This retrospective cohort study used Taussig Cancer Center’s Myeloma Patient Registry to identify adults with multiple myeloma diagnosed between January 2017-December 2021. Electronic health records data captured time from diagnosis to initial prescription fill for oral antimyeloma medications and initiation of facility administered or oral antimyeloma treatment. We identified 720 patients with a mean age at diagnosis of 67 years ±11; 55% were male, 77% White, 22% Black, 1% other races, covered by private insurance (36%), traditional Medicare (29%), Medicare Advantage (25%), and Medicaid (8.3%). Over a third of patients (37%) resided in an area in the most disadvantaged area deprivation index (ADI) quartile. The median available follow-up was 765 days. Seventy-five percent of the cohort filled an oral antimyeloma medication prescription (excluding corticosteroids), with a median time to fill of 28 days (IQR, 15–61). In the multivariable Cox regression model, Black race (vs. White, adjusted hazard ratio [aHR], 0.61, 95% CI, 0.42–0.87), older age at diagnosis (aHR per 1 year, 0.97, 95% CI, 0.95–0.98), diagnosis during an inpatient admission (aHR, 0.63, 95% CI, 0.43–0.92), and estimated glomerular filtration rate ≤29 ml/min/1.73 m2 (vs. ≥60, aHR, 0.46, 95% CI, 0.29–0.73) were negatively associated with prescription fill for oral antimyeloma medication at 30 days, while insurance type and ADI were not significant predictors.

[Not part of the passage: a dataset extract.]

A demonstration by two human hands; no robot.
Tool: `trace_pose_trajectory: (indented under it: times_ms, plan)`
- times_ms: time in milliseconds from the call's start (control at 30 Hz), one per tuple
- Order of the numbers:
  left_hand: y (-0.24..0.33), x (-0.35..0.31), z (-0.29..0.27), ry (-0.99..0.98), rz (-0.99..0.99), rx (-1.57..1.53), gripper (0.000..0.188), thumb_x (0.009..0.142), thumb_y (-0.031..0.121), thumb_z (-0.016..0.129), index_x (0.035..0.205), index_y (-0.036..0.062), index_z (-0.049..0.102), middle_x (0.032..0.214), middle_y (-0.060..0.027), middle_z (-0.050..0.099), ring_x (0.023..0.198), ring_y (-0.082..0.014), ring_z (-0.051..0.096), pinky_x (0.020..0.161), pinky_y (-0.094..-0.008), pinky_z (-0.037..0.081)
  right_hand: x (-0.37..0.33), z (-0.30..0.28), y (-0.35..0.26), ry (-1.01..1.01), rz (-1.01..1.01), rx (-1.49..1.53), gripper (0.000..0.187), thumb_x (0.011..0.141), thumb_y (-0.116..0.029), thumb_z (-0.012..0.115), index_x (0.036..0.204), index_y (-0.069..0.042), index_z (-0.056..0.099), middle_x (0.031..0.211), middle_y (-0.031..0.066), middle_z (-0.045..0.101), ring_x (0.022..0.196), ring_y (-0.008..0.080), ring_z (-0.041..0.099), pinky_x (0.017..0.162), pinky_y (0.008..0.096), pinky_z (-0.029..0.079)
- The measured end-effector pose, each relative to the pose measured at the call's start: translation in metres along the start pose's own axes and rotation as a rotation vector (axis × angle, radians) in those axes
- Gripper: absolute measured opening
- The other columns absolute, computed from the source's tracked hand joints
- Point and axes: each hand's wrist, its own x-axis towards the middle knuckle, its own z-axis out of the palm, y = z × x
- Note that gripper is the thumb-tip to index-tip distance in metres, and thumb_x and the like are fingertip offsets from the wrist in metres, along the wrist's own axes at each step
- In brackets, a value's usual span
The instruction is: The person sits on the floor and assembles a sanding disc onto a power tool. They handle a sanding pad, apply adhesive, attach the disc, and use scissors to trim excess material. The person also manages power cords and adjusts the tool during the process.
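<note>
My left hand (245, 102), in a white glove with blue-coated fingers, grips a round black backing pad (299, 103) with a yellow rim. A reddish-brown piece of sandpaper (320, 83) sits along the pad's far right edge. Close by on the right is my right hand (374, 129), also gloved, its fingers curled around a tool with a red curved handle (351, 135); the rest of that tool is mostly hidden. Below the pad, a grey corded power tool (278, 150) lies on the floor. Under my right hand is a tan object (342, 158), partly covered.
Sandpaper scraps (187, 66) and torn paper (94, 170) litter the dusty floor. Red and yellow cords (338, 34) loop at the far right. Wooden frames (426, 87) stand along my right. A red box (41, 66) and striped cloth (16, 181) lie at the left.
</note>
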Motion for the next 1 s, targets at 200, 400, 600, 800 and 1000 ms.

这项回顾性队列研究利用陶西格癌症中心的骨髓瘤患者登记处,对 2017 年 1 月至 2021 年 12 月期间确诊的多发性骨髓瘤成人患者进行了识别。电子健康记录数据记录了从诊断到首次开具口服抗骨髓瘤药物处方的时间,以及开始接受设施给药或口服抗骨髓瘤治疗的时间。我们确定了 720 名患者,他们确诊时的平均年龄为 67 岁 ±11 岁;55% 为男性,77% 为白人,22% 为黑人,1% 为其他种族,有私人保险(36%)、传统医疗保险(29%)、医疗保险优势(25%)和医疗补助(8.3%)。超过三分之一的患者(37%)居住在最贫困地区贫困指数(ADI)四分位数的地区。随访时间的中位数为 765 天。75%的患者开具了口服抗骨髓瘤药物处方(不包括皮质类固醇),开具处方的中位时间为28天(IQR,15-61)。在多变量考克斯回归模型中,黑人种族(与白人相比,调整后危险比 [aHR],0.61,95% CI,0.42-0.87)、诊断时年龄较大(每 1 年的危险比为 0.97,95% CI,0.95-0.98)、在住院期间诊断(危险比为 0.63,95% CI,0.43-0.92)、估计肾小球滤过率(每 1 年的危险比为 0.97,95% CI,0.95-0.98)和估计肾小球滤过率(每 1 年的危险比为 0.63,95% CI,0.43-0.92)均高于白人。92)、估计肾小球滤过率≤29 ml/min/1.73 m2(vs.≥60,aHR,0.46,95% CI,0.29-0.73)与30天内口服抗骨髓瘤药物的处方填补率呈负相关,而保险类型和ADI不是显著的预测因素。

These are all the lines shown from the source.